UKRHAZENERGO -- FENCED IN? 

6. (C) Elkind noted reports that the joint venture 
UkrHazEnergo was not only authorized to sell gas in Ukraine, 
but also in its charter was authorized to perform transit, 
storage, and even exploration for gas.  He asked if there was 
not a danger the joint venture could gain power in many areas 
of Ukraine's gas market.  Yasyuk stated existing laws and 
anti-trust authorities would have the ability to ensure that 
UkrHazEnergo did not assume a monopoly position.  For 
exploration, the joint venture would have to compete in 
tenders, and would have to show its capability to fulfill 
license terms, just like any other bidder.  In general, 
Yasyuk noted, the GOU was looking at ways to enhance 
competition in its domestic gas markets. 

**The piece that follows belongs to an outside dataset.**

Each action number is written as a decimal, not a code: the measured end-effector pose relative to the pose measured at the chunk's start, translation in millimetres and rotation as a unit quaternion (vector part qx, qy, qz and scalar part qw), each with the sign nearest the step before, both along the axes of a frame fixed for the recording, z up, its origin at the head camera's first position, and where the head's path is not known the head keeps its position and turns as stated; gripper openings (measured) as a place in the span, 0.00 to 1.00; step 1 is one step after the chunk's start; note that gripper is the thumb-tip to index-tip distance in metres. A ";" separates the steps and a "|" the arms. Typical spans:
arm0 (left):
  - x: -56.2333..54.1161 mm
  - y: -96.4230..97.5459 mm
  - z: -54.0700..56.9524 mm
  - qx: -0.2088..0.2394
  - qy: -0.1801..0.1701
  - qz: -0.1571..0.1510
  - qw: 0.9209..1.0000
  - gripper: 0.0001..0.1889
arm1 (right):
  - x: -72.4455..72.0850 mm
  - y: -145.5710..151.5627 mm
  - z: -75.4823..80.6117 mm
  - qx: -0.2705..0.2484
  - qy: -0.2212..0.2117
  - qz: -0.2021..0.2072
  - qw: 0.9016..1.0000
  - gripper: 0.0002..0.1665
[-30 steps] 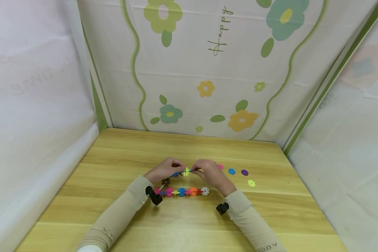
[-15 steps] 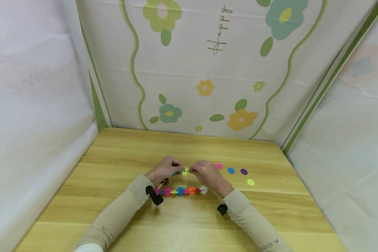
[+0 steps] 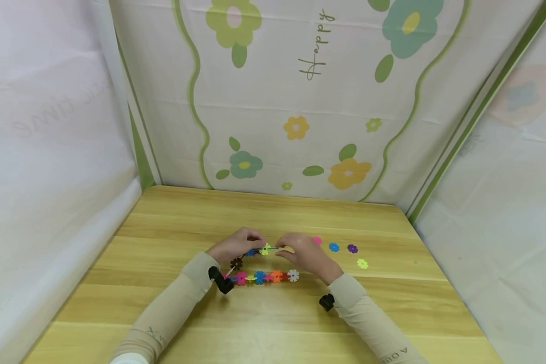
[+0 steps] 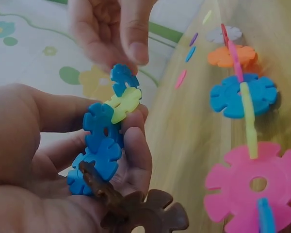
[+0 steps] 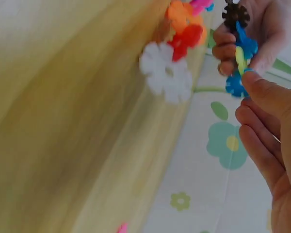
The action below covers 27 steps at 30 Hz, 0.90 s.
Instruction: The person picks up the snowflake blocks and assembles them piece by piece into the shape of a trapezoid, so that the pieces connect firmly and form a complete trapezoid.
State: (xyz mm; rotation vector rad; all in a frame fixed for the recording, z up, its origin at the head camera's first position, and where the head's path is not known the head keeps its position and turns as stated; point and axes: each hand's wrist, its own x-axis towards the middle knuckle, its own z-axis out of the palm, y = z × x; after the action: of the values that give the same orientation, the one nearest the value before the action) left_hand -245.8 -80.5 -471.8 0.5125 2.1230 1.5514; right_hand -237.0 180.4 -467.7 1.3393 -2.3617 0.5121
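Observation:
My left hand (image 3: 238, 245) grips the raised part of a chain of slotted snowflake discs, its fingers around blue discs (image 4: 99, 128) and at a yellow disc (image 4: 125, 104). Beyond the yellow one, a blue disc (image 4: 123, 77) forms the chain's tip. My right hand (image 3: 307, 252) is at this tip, thumb over the disc's edge in the right wrist view, other fingers spread apart from it. A brown disc (image 3: 236, 263) hangs below the left hand. From there the chain bends back into a row on the table, with pink (image 3: 241, 278), blue (image 3: 260, 277), orange (image 3: 276, 276) and white (image 3: 293, 275) discs.
Loose discs lie to the right of my right hand: pink (image 3: 317, 240), blue (image 3: 334, 247), purple (image 3: 352, 248) and yellow-green (image 3: 362, 264). The wooden table (image 3: 368, 323) is bordered by white printed cloth (image 3: 264, 101) at the back and sides.
My right hand's thumb and fingers have come apart at the chain's tip, and the hand has shifted slightly right. My left hand keeps its grip on the chain.

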 end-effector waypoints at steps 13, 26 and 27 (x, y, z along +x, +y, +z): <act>-3.1 0.5 -0.2 -0.014 -0.004 -0.014 1.000 0.19 | -41.7 82.5 0.6 0.059 -0.189 -0.184 0.963 0.16; -4.3 12.1 1.1 -0.041 0.018 -0.042 0.998 0.20 | -55.6 95.2 -22.8 0.038 -0.301 -0.237 0.923 0.09; -4.5 12.2 1.1 -0.043 0.020 -0.042 0.998 0.20 | -55.6 95.0 -21.4 0.032 -0.309 -0.243 0.919 0.08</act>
State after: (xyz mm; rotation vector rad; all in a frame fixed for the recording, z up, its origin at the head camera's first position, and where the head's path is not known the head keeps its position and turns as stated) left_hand -250.2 -68.3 -470.6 0.6006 2.1589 1.4097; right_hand -292.6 275.4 -489.2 0.5984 -3.1027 0.7874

GAS STORAGE?  WE CAN'T GIVE IT AWAY 

7. (C) Yasyuk confirmed that RUE would receive gas storage at 
the low price of USD 2.25/tcm/year, noting that that price 
had been set in July of 2004.  He said Ukraine had trouble, 
even at that price, in interesting GazProm or RUE in storing 
their gas in Ukrainian storage facilities, since these were 
not suitable for putting gas on the spot market, as were 
facilities in Western Europe.  (Note:  Yasyuk did not offer a 
full technical explanation why the Ukrainian facilities were 
different.)  He stated the Ukrainian storage was used 
primarily to balance gas supply to both Ukrainian consumers 
and to GazProm's customers in Europe, and it was thus 
important to Ukraine there was enough gas in storage to make 
sure the storage would still function, particularly at low 
temperatures.  Thus, he said, Ukraine was offering 
rock-bottom prices for storage to make sure it had enough gas 
in its facilities. 

8. (C) Bio note:  Yasyuk told us he had only been on the job 
as Deputy Minister since January 4.  Previously, he had been 
a director of the NaftoHaz production subsidiary 
ChornoMorNaftoHaz.  Although he spoke in Ukrainian, he 
appeared to understand some English.